I just washed my dishes and watched and counted the number of plastic bags and my mind sped along and I —- had to stop. Because who am I to judge her and her choices? Some kind of green goddess? Is it my job to tell a struggling single mother with myriad domestic challenges, not least of which is a husband who she’s just ditched who abused her and the kids and made all their lives hell? Without going into further details, the woman has enough on her plate. It is not my job to change her, to improve her, to show her my golden way. It is my job to love her. It is all our jobs to love her, and the other people around us who frustrate and challenge us. Isn’t it? It is. Go read your (insert holy book of choice here). Then tell me I’m wrong.
We made friends with our new neighbor and offered to help her clean up her yard when we get a Dumpster and she was so excited. We exchanged hellos a number of times over the weekend and it turns out she’s sweet as pie and really making great strides in her own journey. But even if she wasn’t a sweet Cinderella — even if she was boorish and loud and stupid and repulsive — it’s still my job to love her, not to judge her by whatever class, environmental or other status I live by/in.
And so, to hot water.
We are closer to the cycle of water in our new home than in the city, because the source of the water is the river, and the end result of where it goes it the river. Our septic tank percolates into the dirt, runs downhill to the creek that leads to the river. So what we put in, stays in it and will eventually, at the molecular level, get to the river and the ocean. This is a bit daunting. The responsibility is palpable. It would be so easy to slip and send something toxic down the drain — which is why we’ve made the house totally green. So I’m doing my dishes, per above, and I realized how often I reach for the hot water, versus just water, or cold water. Like — so much. I realized that we — I personally and we as an industrialized nation — are addicted to hot water. Must have it for baths! Must have it for cleaning! Must have it for everything! When I rinse off a dish or a vegetable or my hands, I always turn on the hot water. Why? Because it is easy and thoughtless. It’s always there. I tried to notice how much I reach for hot water over the past few days — because it maybe easy and available, but it isn’t free. And I admit, I’m a glutton for hot water.

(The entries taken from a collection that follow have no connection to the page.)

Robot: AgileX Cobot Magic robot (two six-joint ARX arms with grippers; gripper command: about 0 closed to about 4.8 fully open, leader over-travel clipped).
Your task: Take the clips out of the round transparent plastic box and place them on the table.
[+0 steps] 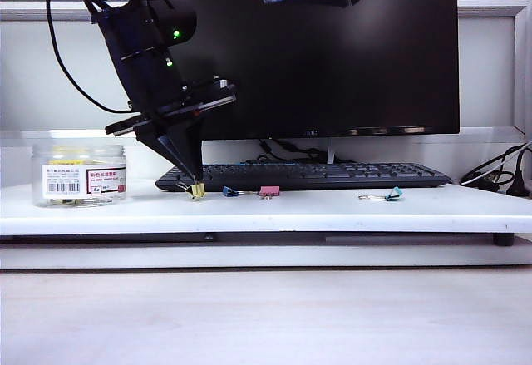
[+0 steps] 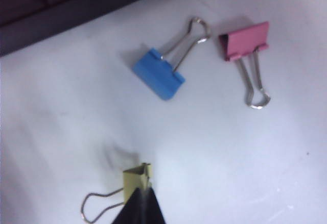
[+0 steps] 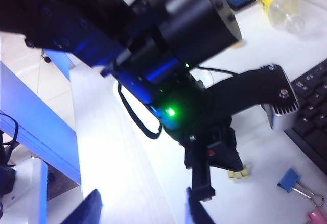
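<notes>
The round transparent plastic box (image 1: pixel 79 174) stands on the left of the white table (image 1: pixel 332 211), with yellow clips (image 1: pixel 73 202) lying at its bottom. My left gripper (image 1: pixel 195 184) points steeply down just in front of the keyboard. It is shut on a yellow clip (image 2: pixel 137 177) that sits right at the table surface, wire handles sticking out sideways. The same clip (image 3: pixel 238 173) shows under the left arm in the right wrist view. My right gripper (image 3: pixel 145 208) hangs open above the table beside the left arm, with nothing between its fingers.
A blue clip (image 1: pixel 230 191), a pink clip (image 1: pixel 268 191) and a teal clip (image 1: pixel 391 194) lie along the front of the keyboard (image 1: pixel 307 175). The monitor (image 1: pixel 332 49) stands behind. Blue clip (image 2: pixel 158 73) and pink clip (image 2: pixel 245 40) lie near the held one. Cables (image 1: pixel 499 178) trail at the right.
</notes>
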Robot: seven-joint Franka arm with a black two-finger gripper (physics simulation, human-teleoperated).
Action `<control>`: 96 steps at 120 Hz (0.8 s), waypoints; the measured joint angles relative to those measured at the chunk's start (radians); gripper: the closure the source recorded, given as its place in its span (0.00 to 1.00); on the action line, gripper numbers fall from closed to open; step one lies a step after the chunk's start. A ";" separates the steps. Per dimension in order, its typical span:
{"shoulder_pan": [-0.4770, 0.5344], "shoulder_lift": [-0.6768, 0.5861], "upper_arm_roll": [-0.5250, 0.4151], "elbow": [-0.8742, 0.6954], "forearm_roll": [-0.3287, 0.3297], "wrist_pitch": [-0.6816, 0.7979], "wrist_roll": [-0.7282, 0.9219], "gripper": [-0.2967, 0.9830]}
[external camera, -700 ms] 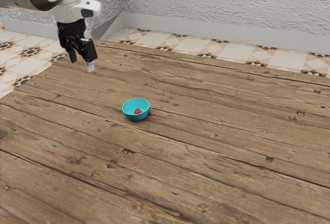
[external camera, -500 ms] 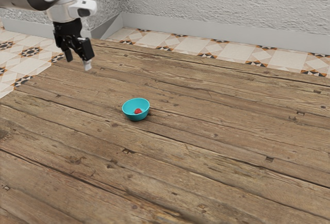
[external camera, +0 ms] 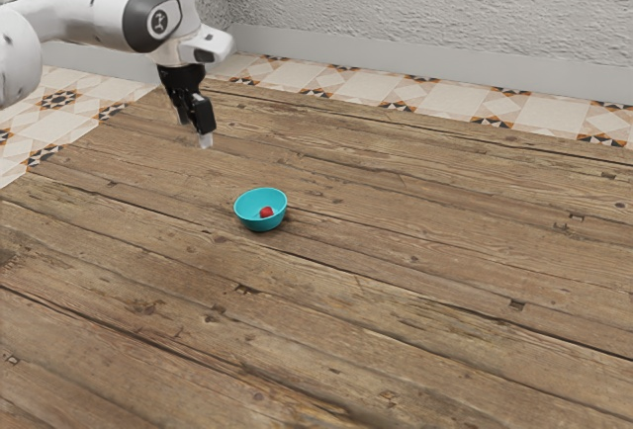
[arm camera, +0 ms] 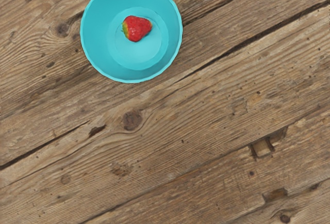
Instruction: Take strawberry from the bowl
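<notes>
The gripper (external camera: 195, 131) hangs above the table (external camera: 415, 281), its fingers pointing down and parted, with nothing held between them; exactly how wide the gap is cannot be told. The arm (external camera: 91, 14) reaches in from the exterior view's upper left. The strawberry (arm camera: 136, 28) lies on its side inside the bowl (arm camera: 95, 37), on the flat bottom and close to the middle. It is red, with a yellow-green patch at one end. The turquoise bowl stands upright on the wooden boards, toward the exterior view's right from the gripper and well apart from it. Patterned tiles (external camera: 450, 108) run between the table and a rough, pale wall (external camera: 425, 9).
</notes>
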 joint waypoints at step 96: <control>0.071 0.468 -0.129 0.283 0.036 0.237 0.752 0.37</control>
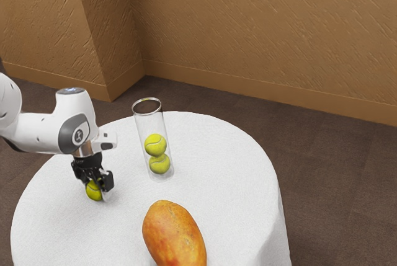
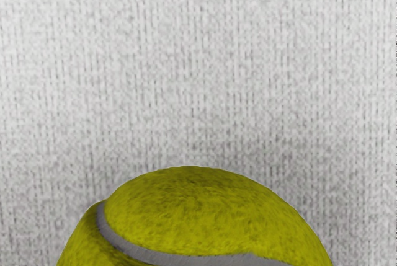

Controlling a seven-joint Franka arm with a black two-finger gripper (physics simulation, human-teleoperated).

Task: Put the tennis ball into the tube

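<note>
"Start with the largest item."
"Round table [image 1: 229,154], white-covered, beneath the clear tube [image 1: 149,125]. Arm [image 1: 43,133]: to the exterior view's left of the tube."
"Condition of the tube?"
"Upright; two tennis balls [image 1: 156,145] inside, one above the other."
"Next in size?"
"Orange-yellow fruit [image 1: 172,232], lying on the tube's camera side."
"And the hand [image 1: 98,190]?"
"Low, apart from the tube, on its exterior-view left. Opening and grip: cannot be determined."
"The task ball [image 1: 93,192]?"
"Outside the tube, directly at the hand. Yellow-green, pale seam visible."
</note>
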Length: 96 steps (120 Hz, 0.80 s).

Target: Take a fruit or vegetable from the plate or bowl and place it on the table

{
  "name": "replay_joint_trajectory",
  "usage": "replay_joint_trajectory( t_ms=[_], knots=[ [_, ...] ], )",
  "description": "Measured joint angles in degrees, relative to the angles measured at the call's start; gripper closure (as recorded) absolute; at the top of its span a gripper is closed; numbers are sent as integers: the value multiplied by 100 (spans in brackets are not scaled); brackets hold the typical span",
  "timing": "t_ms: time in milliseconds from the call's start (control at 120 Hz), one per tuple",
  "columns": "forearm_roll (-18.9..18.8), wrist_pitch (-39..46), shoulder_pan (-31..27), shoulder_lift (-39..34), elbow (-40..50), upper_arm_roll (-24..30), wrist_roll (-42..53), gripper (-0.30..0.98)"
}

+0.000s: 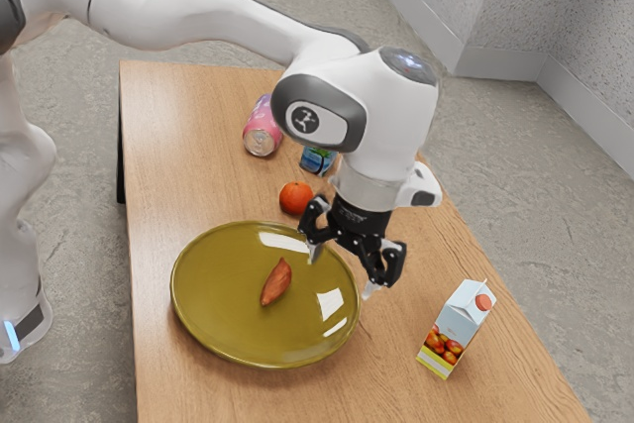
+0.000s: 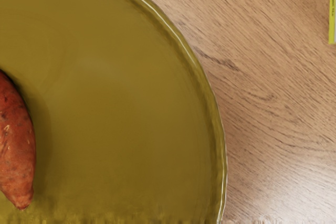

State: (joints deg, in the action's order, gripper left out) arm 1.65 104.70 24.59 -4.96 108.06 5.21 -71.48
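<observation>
Hovering near the sweet potato point(image 1: 276, 283) on the plate point(image 1: 216, 294), the jaws stand wide apart, empty

Glossy olive-green round plate point(image 1: 218, 294). Rust-red tapered sweet potato point(image 1: 277, 282), dark speckles. Bright orange round fruit point(image 1: 295, 197). Pink cylindrical metal can point(image 1: 262, 125), silver end. White cardboard carton point(image 1: 463, 316) bears red-orange fruit print. Tan wooden table point(image 1: 168, 165), streaky brown grain.
</observation>
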Motion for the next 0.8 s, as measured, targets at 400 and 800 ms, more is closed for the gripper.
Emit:
replay_joint_trajectory(
  t_ms=[400,800],
  knots=[
    [-81,864,-562,-801,1492,-67,-918,0],
    [-172,1232,-623,-1095,2197,-149,-1262,0]
  ],
)
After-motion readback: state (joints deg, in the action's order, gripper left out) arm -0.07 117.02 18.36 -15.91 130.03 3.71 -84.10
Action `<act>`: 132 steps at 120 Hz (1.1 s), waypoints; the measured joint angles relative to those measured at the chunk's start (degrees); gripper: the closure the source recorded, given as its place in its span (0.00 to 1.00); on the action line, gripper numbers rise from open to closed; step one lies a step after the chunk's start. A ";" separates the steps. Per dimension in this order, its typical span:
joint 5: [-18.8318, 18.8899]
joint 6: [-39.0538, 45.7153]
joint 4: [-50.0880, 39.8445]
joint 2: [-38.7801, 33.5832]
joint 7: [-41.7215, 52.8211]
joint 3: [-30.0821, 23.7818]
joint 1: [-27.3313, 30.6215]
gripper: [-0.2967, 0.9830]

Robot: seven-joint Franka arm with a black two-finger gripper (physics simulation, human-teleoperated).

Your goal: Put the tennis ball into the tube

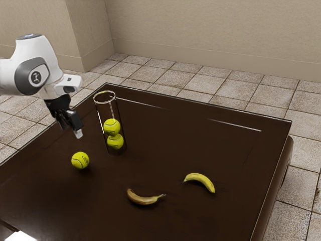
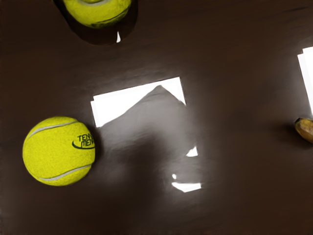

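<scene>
Exterior view: the fingers (image 1: 71, 130), parted and empty, hang above the table (image 1: 165, 155) beside the tube (image 1: 105, 103) — free, I judge, to take the loose tennis ball (image 1: 80, 160), which rests near the tube's base. The upright tube's wall keeps two balls (image 1: 113, 133) stacked, its mouth upward — ready for another from above. Well apart from it lie two bananas (image 1: 200, 181).
</scene>
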 joint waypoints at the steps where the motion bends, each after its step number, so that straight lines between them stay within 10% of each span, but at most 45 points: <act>1: 0.00 0.00 0.00 0.02 0.05 0.00 0.03 0.25; 86: -0.23 -1.87 -1.47 -0.39 2.76 -1.05 3.21 0.25; 132: -5.49 7.07 2.20 19.61 3.41 -2.50 10.37 0.25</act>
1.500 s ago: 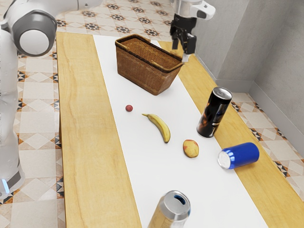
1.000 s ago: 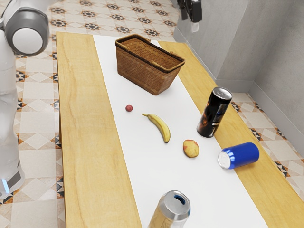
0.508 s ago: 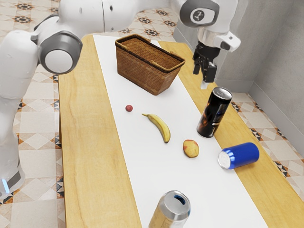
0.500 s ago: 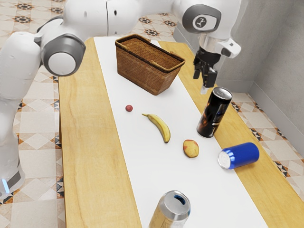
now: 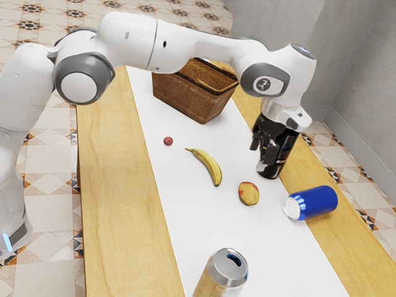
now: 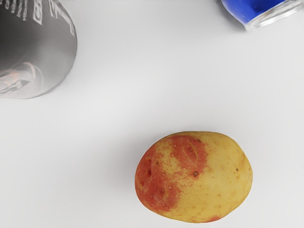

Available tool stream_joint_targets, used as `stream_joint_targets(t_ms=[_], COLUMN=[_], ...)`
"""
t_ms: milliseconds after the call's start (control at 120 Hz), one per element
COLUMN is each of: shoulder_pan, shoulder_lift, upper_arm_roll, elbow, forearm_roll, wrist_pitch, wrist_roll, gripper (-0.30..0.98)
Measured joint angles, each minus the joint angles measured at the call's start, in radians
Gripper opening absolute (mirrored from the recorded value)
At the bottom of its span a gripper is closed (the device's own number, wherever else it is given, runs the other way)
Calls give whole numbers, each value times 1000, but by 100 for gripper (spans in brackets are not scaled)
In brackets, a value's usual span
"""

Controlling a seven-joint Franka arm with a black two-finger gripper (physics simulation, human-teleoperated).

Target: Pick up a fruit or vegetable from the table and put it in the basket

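Observation:
My gripper [image 5: 262,153] is low over the table in the exterior view, in front of the black can, with its two dark fingers apart and nothing visible between them. The yellow-and-red potato [image 5: 249,193] lies on the white runner, a little below the gripper in that picture. In the wrist view the potato [image 6: 194,176] is whole and uncovered. A curved yellow banana [image 5: 206,166] and a small red fruit [image 5: 168,141] rest on the runner. The brown wicker basket [image 5: 190,94] stands at the far end, its upper rim partly hidden by the arm.
Behind the gripper stands the black can [image 5: 270,169], also seen in the wrist view as a dark can [image 6: 35,52]. A blue can [image 5: 314,202] lies on its side beyond the potato. An upright silver-topped can [image 5: 224,272] is at the exterior view's lower edge.
My gripper has come down from above and beyond the black can to in front of it, nearer the potato. The arm now covers part of the basket. The objects have stayed put.

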Motion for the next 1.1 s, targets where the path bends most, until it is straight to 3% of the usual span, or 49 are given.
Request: stream_joint_targets(t_ms=[658, 1100], shoulder_pan=[-32, -23], shoulder_lift=[-23, -17], upper_arm_roll=[-26, -23], elbow=[-187, -188], forearm_roll=[-6, -8], wrist_pitch=[138, 157], wrist_roll=[5, 7], gripper=[69, 69])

Try thinking about hauling your water from a well in the yard. Think about walking 10 minutes to the river, then back with a full pail of water. Think about walking five or ten miles daily with one large jar on your head. Think about gathering the wood to heat the water, and when you would use the hot water in that case. And also think about the oil that is pumped x-many thousand miles from here and how far it is shipped, and what it does to the atmosphere to transport and burn fuel on a grand scale so we can use hot water whenever we want to.
When I put it into that context, I started paying more attention to when I really needed hot water. It turns out that cold water does just as much good in most cases as hot. You really only need hot water when you need to disinfect — such as washing diapers, or dishes, or washing your hands after going to the bathroom. But rinsing your hands after cutting vegetables doesn’t require hot water. Rinsing out a glass before refilling it — cold water is just fine. Rinsing dishes before the dishwasher, if you do that — cold water, because the machine will use hot to kill whatever germs are there.

Just something to think about on this (here) gloomy July day.